Exercise aim:
Transcribe the lines below exactly. No image belongs in the transcription.

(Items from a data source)

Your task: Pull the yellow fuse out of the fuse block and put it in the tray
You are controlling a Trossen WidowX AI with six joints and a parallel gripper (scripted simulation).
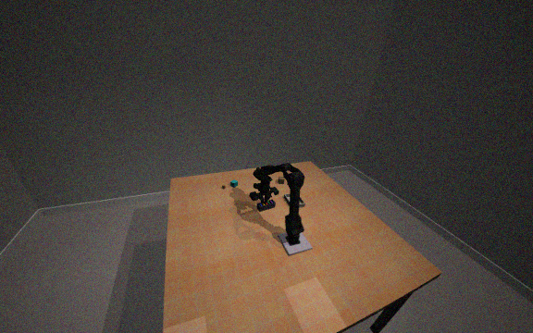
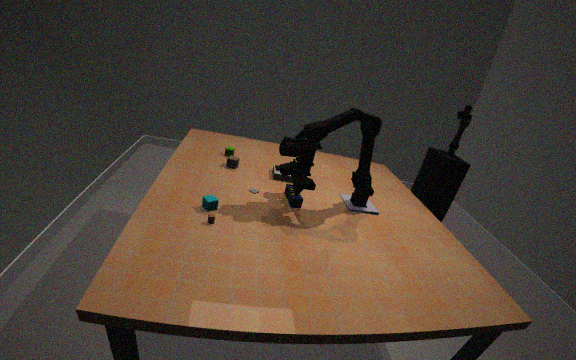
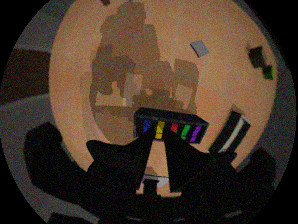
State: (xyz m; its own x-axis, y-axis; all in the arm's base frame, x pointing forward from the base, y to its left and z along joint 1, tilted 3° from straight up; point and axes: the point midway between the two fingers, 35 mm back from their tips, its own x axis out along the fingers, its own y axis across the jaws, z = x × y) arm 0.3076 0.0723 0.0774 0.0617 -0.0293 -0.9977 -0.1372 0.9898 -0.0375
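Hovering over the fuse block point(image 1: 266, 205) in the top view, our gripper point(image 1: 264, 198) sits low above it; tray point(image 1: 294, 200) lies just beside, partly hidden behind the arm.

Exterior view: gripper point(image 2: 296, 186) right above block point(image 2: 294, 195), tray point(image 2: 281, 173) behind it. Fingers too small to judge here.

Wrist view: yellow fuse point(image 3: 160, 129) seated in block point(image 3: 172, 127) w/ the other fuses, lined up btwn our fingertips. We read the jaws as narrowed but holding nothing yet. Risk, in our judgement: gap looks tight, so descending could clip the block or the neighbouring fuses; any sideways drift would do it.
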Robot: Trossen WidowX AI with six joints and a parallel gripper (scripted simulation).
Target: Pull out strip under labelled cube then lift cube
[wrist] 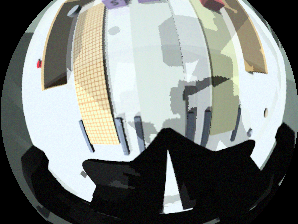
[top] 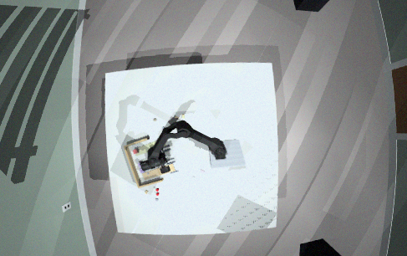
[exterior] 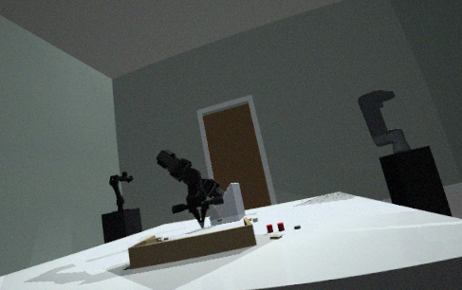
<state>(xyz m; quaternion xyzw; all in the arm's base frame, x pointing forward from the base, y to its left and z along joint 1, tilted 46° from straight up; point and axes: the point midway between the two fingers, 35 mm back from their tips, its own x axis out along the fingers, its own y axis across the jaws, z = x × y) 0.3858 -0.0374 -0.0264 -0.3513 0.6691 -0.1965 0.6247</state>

Result below:
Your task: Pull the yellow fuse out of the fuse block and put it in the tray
You are controlling a Trossen WidowX AI with six joints and a parallel gripper (scripted simulation).
State: (xyz m; its own x-axis, y-axis; all in the arm's base frame, x pointing forward from the base, y to its left and z along joint 1, tilted 3° from straight up; point and axes: the point midway between the two fingers, 35 mm back from their tips, its own x axis out along the fingers, its own y axis across the jaws, z = x × y) arm 0.3076 0.0723 0.0774 0.0617 -0.0293 -0.9977 -0.1372 0.9898 -0.0375
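Hovering over the fuse block point(image 1: 266, 205) in the top view, our gripper point(image 1: 264, 198) sits low above it; tray point(image 1: 294, 200) lies just beside, partly hidden behind the arm.

Exterior view: gripper point(image 2: 296, 186) right above block point(image 2: 294, 195), tray point(image 2: 281, 173) behind it. Fingers too small to judge here.

Wrist view: yellow fuse point(image 3: 160, 129) seated in block point(image 3: 172, 127) w/ the other fuses, lined up btwn our fingertips. We read the jaws as narrowed but holding nothing yet. Risk, in our judgement: gap looks tight, so descending could clip the block or the neighbouring fuses; any sideways drift would do it.
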Robot: Trossen WidowX AI with six joints and a parallel gripper (scripted simulation).
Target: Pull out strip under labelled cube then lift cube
[wrist] 
[top] 
[exterior] 
<state>(xyz m; quaternion xyzw; all in the arm's base frame, x pointing forward from the base, y to its left and z along joint 1, tilted 46° from straight up; point and axes: the point midway between the two fingers, 35 mm back from their tips, its own x axis out along the fingers, its own y axis across the jaws, z = x × y) 0.3858 -0.0374 -0.0264 -0.3513 0.6691 -0.1965 0.6247</state>

Nothing else is required to complete the exercise.